PROBLEM REQUIREMENTS ▸
Where a line below has the string "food" in it, include it in the count, and give that count alone.

DATA LISTING ▸
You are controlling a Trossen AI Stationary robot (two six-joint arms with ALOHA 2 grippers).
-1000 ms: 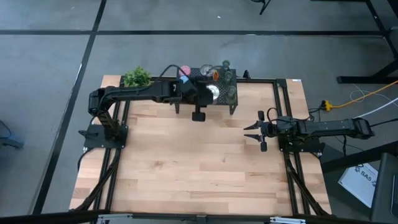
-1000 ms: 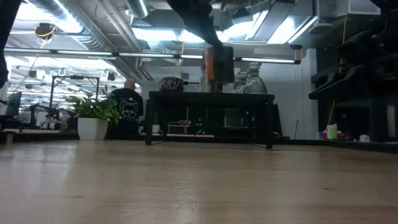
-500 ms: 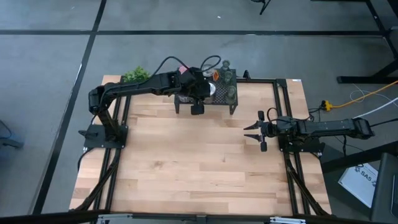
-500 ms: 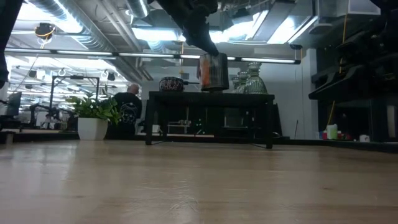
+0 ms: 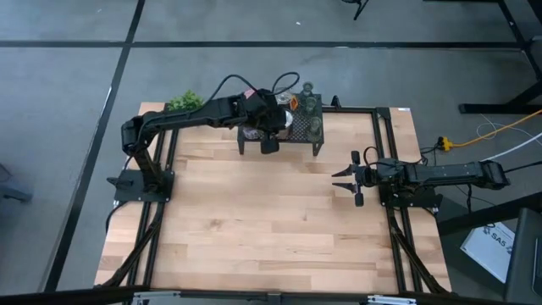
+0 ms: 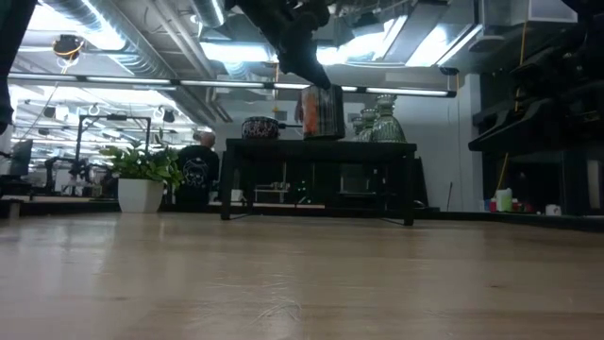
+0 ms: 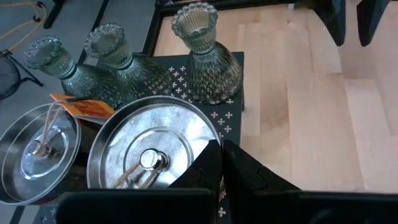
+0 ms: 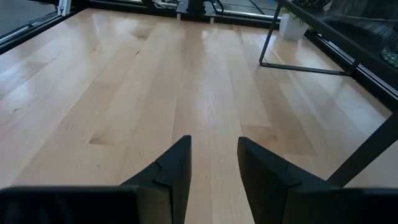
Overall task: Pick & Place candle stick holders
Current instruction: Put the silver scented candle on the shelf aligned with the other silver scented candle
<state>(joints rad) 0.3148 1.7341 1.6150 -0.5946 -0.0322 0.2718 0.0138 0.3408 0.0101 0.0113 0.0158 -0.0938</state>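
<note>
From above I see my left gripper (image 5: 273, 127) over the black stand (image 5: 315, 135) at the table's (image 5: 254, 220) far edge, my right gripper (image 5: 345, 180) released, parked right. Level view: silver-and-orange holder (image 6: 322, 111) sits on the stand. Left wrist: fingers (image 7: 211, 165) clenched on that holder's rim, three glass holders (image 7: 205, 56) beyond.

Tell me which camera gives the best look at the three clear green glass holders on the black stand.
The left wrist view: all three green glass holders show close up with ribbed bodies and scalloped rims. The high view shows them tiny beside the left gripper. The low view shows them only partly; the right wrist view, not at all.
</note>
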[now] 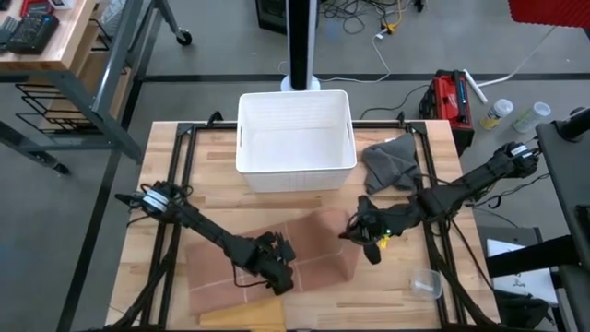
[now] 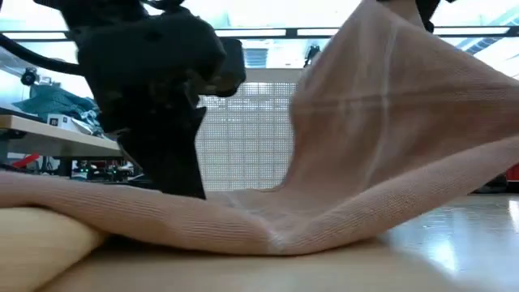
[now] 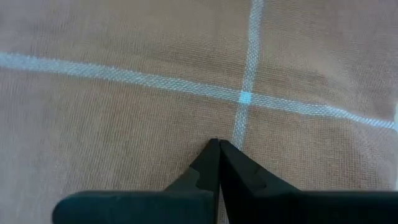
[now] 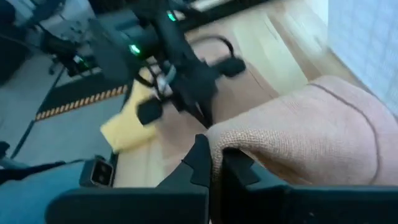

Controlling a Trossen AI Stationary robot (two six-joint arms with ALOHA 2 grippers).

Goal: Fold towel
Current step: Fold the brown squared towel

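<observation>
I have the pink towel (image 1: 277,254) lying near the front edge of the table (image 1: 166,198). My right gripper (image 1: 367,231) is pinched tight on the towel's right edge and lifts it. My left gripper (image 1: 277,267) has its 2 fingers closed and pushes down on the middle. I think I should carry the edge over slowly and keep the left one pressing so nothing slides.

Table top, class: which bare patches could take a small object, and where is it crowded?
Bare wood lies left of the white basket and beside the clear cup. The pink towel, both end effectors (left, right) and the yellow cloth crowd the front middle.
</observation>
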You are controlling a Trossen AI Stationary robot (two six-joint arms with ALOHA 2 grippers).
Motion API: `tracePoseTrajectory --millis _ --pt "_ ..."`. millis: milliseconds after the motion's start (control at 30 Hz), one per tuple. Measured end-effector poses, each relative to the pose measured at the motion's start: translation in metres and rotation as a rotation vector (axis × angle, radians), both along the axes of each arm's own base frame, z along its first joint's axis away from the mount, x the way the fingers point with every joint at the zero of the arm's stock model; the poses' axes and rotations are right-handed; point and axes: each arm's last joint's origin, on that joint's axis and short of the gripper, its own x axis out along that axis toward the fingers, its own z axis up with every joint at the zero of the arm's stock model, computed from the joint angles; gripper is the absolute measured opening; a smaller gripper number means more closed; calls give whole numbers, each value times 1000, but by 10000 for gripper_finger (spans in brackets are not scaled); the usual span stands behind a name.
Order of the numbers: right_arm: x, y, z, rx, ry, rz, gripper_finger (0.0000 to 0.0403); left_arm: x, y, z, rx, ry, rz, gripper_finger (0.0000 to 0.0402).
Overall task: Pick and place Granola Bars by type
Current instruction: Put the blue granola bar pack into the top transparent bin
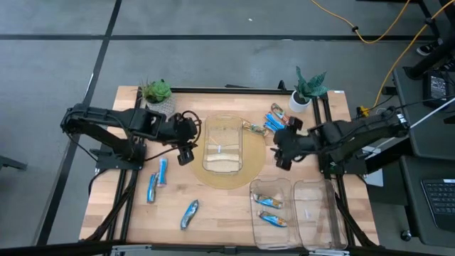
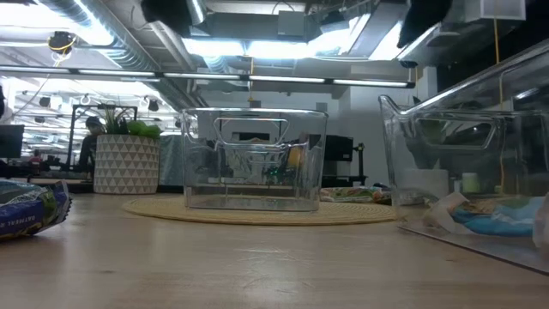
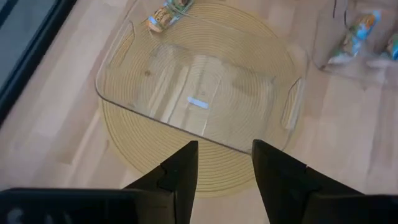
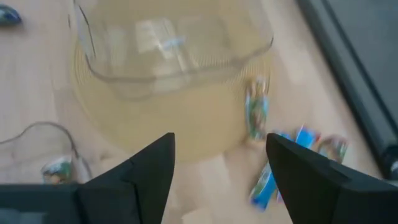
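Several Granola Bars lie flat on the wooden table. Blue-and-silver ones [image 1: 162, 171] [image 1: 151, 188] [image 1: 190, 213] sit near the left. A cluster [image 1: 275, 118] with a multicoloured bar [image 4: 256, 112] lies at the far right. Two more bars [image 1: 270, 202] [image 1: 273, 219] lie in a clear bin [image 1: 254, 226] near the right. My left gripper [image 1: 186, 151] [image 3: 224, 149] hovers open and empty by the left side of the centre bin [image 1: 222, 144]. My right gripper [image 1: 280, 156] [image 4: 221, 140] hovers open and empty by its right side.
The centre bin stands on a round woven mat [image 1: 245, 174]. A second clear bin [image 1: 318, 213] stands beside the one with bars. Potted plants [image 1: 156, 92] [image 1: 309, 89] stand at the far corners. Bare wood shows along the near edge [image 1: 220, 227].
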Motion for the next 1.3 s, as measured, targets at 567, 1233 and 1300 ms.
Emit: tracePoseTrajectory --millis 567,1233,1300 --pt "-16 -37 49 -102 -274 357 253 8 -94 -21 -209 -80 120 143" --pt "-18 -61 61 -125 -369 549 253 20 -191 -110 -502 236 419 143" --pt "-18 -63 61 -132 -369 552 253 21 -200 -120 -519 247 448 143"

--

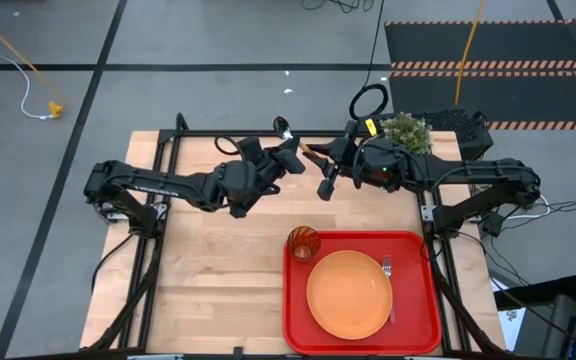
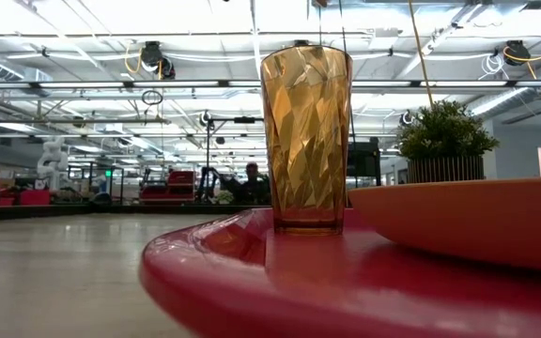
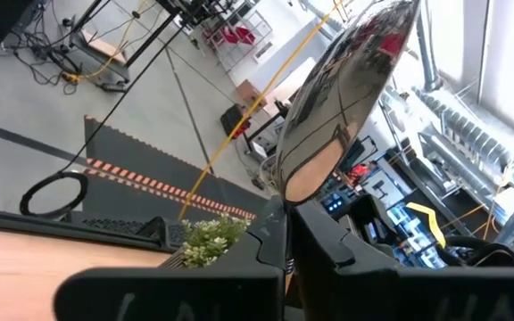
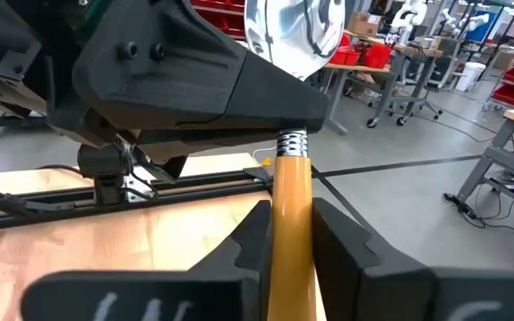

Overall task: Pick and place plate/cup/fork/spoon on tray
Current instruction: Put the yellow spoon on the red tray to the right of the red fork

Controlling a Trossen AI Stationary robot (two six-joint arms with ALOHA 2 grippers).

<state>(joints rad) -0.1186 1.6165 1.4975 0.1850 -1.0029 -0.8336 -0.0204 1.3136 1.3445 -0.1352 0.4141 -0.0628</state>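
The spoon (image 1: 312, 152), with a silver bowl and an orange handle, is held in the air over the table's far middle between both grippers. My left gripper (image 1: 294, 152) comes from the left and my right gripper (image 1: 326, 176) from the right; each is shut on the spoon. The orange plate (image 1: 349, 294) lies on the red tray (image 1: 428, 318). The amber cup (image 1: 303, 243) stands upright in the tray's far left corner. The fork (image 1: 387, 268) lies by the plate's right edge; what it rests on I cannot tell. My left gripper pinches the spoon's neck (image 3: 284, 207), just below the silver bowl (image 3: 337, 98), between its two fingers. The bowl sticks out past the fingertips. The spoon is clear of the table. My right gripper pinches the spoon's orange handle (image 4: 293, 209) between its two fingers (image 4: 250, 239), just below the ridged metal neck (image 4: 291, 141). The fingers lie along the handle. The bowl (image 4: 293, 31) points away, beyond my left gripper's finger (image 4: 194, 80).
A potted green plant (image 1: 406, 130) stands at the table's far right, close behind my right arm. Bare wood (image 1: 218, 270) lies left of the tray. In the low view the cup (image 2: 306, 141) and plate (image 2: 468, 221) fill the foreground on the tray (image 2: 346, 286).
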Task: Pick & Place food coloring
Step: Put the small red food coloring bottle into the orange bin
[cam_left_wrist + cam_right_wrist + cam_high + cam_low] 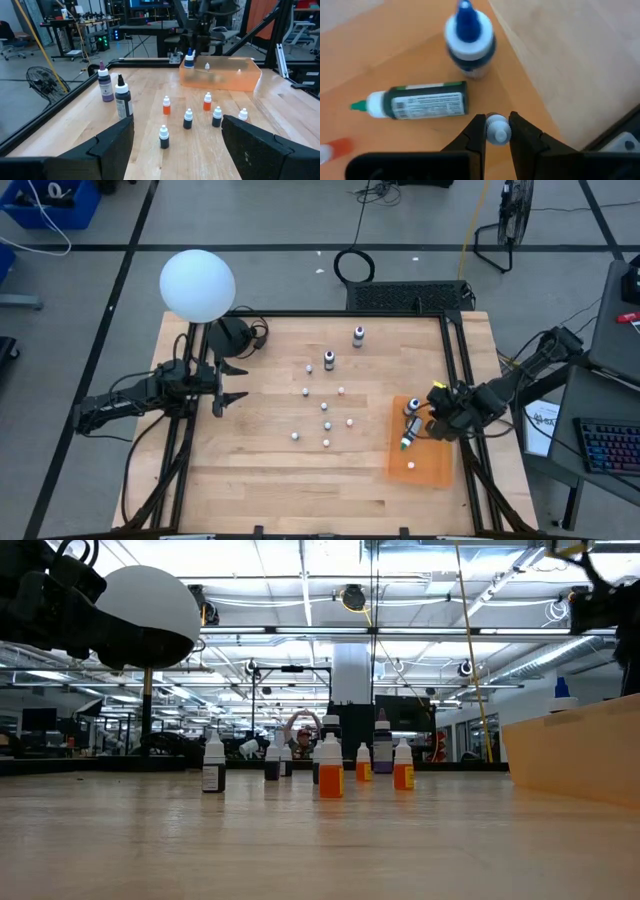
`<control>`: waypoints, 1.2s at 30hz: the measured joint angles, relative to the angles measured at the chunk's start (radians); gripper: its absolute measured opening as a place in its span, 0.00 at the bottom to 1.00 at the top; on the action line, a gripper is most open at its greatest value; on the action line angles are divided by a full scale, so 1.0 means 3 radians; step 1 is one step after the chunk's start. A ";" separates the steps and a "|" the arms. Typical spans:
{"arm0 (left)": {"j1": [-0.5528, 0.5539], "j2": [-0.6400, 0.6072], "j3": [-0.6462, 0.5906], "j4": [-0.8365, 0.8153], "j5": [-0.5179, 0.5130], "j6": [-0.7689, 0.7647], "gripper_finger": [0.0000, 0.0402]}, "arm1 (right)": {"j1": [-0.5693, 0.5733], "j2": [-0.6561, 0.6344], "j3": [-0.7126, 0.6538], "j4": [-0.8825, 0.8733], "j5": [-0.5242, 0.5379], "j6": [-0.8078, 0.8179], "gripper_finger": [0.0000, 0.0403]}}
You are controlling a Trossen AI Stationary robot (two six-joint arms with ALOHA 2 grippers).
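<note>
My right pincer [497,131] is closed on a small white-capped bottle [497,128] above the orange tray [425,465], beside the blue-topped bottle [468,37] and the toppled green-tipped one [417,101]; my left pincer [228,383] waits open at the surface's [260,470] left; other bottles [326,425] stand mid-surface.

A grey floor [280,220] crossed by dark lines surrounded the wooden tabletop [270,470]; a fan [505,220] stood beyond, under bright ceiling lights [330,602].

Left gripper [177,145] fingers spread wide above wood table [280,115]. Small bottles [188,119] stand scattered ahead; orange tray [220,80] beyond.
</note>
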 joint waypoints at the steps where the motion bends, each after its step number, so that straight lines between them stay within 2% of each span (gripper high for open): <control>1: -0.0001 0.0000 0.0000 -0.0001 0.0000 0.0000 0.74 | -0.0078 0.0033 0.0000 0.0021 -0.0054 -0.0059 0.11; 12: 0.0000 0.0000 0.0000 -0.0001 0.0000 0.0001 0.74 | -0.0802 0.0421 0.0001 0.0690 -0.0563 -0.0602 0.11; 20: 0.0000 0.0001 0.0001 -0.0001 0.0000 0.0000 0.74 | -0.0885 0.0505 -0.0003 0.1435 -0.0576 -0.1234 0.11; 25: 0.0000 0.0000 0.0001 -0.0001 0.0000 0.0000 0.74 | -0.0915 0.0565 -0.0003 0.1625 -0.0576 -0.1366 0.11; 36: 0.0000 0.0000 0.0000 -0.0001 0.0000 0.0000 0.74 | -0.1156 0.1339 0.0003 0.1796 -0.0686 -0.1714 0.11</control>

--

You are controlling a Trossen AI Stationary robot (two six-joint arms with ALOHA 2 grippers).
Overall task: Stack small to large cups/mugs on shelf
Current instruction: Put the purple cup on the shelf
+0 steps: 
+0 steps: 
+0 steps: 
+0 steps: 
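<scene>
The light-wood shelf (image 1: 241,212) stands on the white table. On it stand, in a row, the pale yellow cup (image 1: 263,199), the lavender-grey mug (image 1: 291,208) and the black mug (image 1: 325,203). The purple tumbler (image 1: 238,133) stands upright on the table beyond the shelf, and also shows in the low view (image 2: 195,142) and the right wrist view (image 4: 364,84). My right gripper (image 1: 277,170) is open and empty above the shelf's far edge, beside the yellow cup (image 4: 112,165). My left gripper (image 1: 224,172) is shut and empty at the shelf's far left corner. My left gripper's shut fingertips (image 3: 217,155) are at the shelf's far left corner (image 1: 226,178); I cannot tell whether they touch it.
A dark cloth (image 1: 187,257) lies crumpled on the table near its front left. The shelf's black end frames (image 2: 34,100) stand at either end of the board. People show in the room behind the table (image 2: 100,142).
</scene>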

TASK RESPONSE ▸
2